INFORMATION SHOWN below:
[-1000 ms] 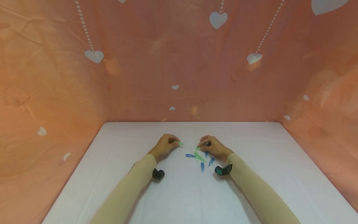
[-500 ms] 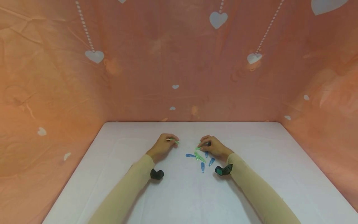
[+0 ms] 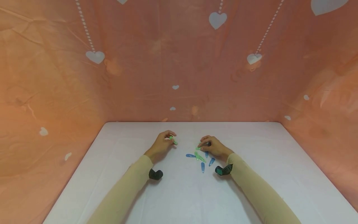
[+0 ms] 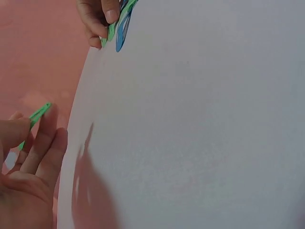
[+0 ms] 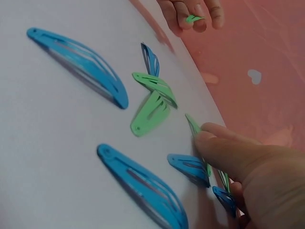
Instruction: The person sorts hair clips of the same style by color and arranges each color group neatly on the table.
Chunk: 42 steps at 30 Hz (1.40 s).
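Note:
My left hand (image 3: 161,143) pinches a green snap hair clip (image 4: 40,113) between thumb and fingers, raised above the white table. To the right, my right hand (image 3: 216,147) rests low over the pile, its thumb and finger pinching another green snap clip (image 5: 192,123). Beside those fingers lie a blue clip (image 5: 188,167) and, partly hidden by the hand, a further green clip (image 5: 224,180) and a small blue one (image 5: 224,199). Two green clips (image 5: 151,112) overlap just left of the right hand, touching a blue clip (image 5: 151,59).
Two larger-looking blue clips (image 5: 81,64) lie nearest the right wrist camera. The white table (image 3: 179,196) is bounded at the back and sides by a peach cloth (image 3: 145,74) printed with hearts. Black wrist cameras (image 3: 155,175) hang below both sleeves.
My left hand has drawn back to the left and slightly up, turning the green hair clip in its fingers. My right hand and the clips on the table have stayed put.

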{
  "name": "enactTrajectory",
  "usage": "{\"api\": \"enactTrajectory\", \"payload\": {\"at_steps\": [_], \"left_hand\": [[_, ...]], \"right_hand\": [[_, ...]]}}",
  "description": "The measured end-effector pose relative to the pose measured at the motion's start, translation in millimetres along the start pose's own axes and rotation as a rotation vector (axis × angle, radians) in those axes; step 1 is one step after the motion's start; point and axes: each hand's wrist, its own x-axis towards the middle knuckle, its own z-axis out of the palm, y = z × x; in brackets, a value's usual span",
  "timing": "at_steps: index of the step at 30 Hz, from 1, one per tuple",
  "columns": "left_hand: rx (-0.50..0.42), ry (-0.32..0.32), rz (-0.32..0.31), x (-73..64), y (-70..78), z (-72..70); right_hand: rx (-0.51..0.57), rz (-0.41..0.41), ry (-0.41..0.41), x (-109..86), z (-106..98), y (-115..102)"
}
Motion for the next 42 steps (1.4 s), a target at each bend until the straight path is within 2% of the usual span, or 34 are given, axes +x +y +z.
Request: {"api": "enactTrajectory", "payload": {"at_steps": [6,9,13,16,21,25,33,37,42], "left_hand": [[-0.031,0.023,0.055,-2.9,0.2,-2.9],[-0.056,0.017,0.044,-4.8,1.6,-5.1],[-0.039,0.014,-0.002,-7.7,5.4,-9.2],[0.018,0.028,0.001,-9.2,7.4,-13.4],[0.13,0.025,0.039,-11.8,10.3,-23.9],[0.18,0.01,0.025,-13.3,10.6,-32.7],[0.273,-0.026,-0.002,-12.2,3.5,-46.6],[0.333,-0.025,-0.025,-12.9,-2.1,-52.1],[0.41,-0.019,-0.025,-13.9,-7.4,-57.1]], "right_hand": [[0.011,0.07,0.002,-1.7,-1,-3],[0.023,0.113,0.007,-1.7,-1,-2],[0.005,0.094,0.013,-1.9,0,-1],[0.009,0.083,0.015,-2.1,0,-1],[0.055,0.155,0.015,-3.2,0,-3],[0.077,0.184,0.012,-3.8,-1,-6],[0.059,0.137,0.016,-2.9,0,-4],[0.024,0.1,0.017,-2.4,0,-3],[-0.009,0.067,0.015,-1.1,0,-2]]}}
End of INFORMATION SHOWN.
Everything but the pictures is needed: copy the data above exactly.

■ RESULT OF THE EXERCISE
[-1000 ms] 
[-500 ms] 
[+0 ms] 
[+0 ms] 
[+0 ms] 
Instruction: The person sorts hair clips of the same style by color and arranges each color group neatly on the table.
Chunk: 42 steps at 30 Hz (1.40 s).
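Note:
My left hand (image 3: 161,143) pinches a green snap hair clip (image 4: 40,113) between thumb and fingers, raised above the white table. To the right, my right hand (image 3: 216,147) rests low over the pile, its thumb and finger pinching another green snap clip (image 5: 192,123). Beside those fingers lie a blue clip (image 5: 188,167) and, partly hidden by the hand, a further green clip (image 5: 224,180) and a small blue one (image 5: 224,199). Two green clips (image 5: 151,112) overlap just left of the right hand, touching a blue clip (image 5: 151,59).
Two larger-looking blue clips (image 5: 81,64) lie nearest the right wrist camera. The white table (image 3: 179,196) is bounded at the back and sides by a peach cloth (image 3: 145,74) printed with hearts. Black wrist cameras (image 3: 155,175) hang below both sleeves.
My left hand has drawn back to the left and slightly up, turning the green hair clip in its fingers. My right hand and the clips on the table have stayed put.
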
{
  "name": "enactTrajectory",
  "usage": "{\"api\": \"enactTrajectory\", \"payload\": {\"at_steps\": [_], \"left_hand\": [[_, ...]], \"right_hand\": [[_, ...]]}}",
  "description": "The measured end-effector pose relative to the pose measured at the motion's start, translation in millimetres along the start pose's own axes and rotation as a rotation vector (axis × angle, radians) in those axes; step 1 is one step after the motion's start; point and axes: each hand's wrist, its own x-axis towards the middle knuckle, its own z-axis out of the palm, y = z × x; in brackets, a value's usual span",
  "timing": "at_steps: index of the step at 30 Hz, from 1, one per tuple",
  "columns": "left_hand: rx (-0.50..0.42), ry (-0.32..0.32), rz (-0.32..0.31), x (-73..64), y (-70..78), z (-72..70); right_hand: rx (-0.51..0.57), rz (-0.41..0.41), ry (-0.41..0.41), x (-109..86), z (-106..98), y (-115..102)"
}
Motion for the next 42 steps (1.4 s), a target at each bend until the straight path is within 2% of the usual span, or 34 are given, axes +x +y +z.
Request: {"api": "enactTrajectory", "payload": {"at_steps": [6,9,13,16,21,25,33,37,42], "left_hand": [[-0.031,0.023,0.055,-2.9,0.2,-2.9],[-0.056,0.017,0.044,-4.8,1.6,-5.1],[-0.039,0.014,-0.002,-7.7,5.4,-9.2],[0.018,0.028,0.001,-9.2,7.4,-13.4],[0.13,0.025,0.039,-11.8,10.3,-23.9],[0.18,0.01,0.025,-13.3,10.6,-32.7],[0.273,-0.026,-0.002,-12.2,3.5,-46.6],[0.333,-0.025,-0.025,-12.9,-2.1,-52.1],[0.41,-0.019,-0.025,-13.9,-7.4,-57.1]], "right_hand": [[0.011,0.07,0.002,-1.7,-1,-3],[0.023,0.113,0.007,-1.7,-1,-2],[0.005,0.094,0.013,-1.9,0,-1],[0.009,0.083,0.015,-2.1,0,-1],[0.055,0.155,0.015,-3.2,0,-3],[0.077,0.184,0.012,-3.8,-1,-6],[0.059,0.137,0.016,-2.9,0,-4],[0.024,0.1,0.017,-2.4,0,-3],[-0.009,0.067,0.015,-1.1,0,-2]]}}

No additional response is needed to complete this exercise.